Kicking off the season is the world premiere of Mary Barton, a new adaptation by Rona Munro of Elizabeth Gaskell's classic novel. Set against a backdrop of industrial Manchester in the 1840's, Mary – who wants a better life for herself - is torn between two men when her past and present collide. Directed by associate artistic director Sarah Frankcom, the production runs from 11 September to 14 October 2006 (previews from 6 September).

From industrial 19th-century Manchester to 1920s Chicago, Ma Rainey's Black Bottom by August Wilson, the chronicler of black America who died last year (See News, 3 Oct 2005), tells the story of a recording session with blues legend Ma Rainey, her band members, and the white producer and agent who made themselves wealthy through Rainey's records.
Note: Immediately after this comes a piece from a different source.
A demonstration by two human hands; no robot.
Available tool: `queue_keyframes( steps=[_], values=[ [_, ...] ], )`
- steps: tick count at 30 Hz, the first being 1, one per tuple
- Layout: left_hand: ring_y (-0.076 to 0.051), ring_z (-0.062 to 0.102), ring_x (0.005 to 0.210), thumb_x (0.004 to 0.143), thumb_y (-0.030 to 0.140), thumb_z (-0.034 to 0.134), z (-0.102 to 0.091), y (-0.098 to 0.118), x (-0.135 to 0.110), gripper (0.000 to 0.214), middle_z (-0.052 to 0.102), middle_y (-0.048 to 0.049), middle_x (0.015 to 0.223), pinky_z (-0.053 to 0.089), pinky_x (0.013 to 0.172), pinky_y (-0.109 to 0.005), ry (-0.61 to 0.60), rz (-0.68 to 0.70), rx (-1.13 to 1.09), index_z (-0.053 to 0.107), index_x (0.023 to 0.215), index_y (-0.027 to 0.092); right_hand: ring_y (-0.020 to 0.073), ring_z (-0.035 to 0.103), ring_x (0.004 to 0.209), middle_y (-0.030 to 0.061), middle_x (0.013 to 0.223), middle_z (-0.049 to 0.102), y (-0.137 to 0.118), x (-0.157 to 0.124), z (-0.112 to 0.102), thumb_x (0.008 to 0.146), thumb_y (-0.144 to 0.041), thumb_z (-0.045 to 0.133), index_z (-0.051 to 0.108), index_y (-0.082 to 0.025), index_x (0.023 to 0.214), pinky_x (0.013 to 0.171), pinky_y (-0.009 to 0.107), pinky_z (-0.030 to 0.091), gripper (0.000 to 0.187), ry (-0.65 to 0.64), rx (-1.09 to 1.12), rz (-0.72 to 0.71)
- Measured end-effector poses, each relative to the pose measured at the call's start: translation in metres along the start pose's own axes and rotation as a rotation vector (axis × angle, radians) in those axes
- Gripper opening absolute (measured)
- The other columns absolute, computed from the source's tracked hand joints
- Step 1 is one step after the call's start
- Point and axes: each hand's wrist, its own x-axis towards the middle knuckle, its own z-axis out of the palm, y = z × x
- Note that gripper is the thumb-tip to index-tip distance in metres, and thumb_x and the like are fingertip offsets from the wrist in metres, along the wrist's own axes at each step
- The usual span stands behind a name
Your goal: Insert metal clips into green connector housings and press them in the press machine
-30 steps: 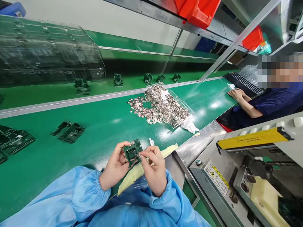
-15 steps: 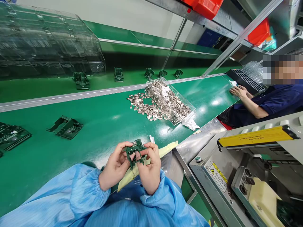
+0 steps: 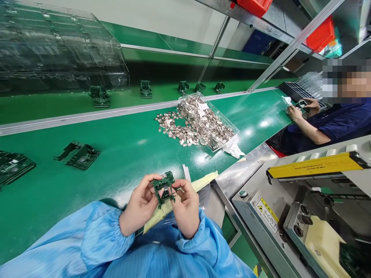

American actor Antonio Fargas, best known for his television role of Huggy Bear in the cult 1970s TV series Starsky and Hutch, will make his Royal Exchange debut in the production, which runs from 23 October to 25 November 2006 (previews from 18 October), directed by associate artistic director Jacob Murray.

Anthony Burgess’ adaptation of Edmond Rostand's classic romance, Cyrano de Bergerac, runs from 4 December 2006 to 13th January 2007 (previews from 29 November). In Paris in the year 1640, a brilliant poet and swordsman Cyrano de Bergerac finds himself deeply in love with his beautiful, intellectual cousin Roxane. Despite Cyrano's wit and charisma, one thing stands in the way of him declaring himself to his beloved - his shockingly large nose. Director Greg Hersov and comedy actor Ben Keaton are reunited in the production, after last Christmas' revival of Harvey.

Noel Coward’s The Vortex starts the New Year with dark comedy, featuring emotional blackmail, drug abuse and the "youth vortex of beastliness", observed through the shattered relationship of musician Nicky Lancaster and his sophisticated but vain and vacuous mother Florence. Associate director Jo Combes directs the piece, which runs from 22 January to 24 February 2007 (previews from 17 January).

The Studio at The Royal Exchange Theatre will host the British premiere of Things of Dry Hours by Naomi Wallace, whose previous play Trestle At Pope Lick Creek received critical acclaim last year, as well as the premiere of Dennis Kelly's Love and Money, which will be directed by Oldham-born director Matthew Dunster in a co-production with the Young Vic. Dates for the Studio productions are yet to be confirmed.

Speaking about the season, founding artistic director Braham Murray said: "It has always been the Exchange's policy to express the bewildering, complex wonderment of life through the full spectrum the theatre has to offer. This is one of our richest seasons ever. We celebrate the past but we look forward to the future."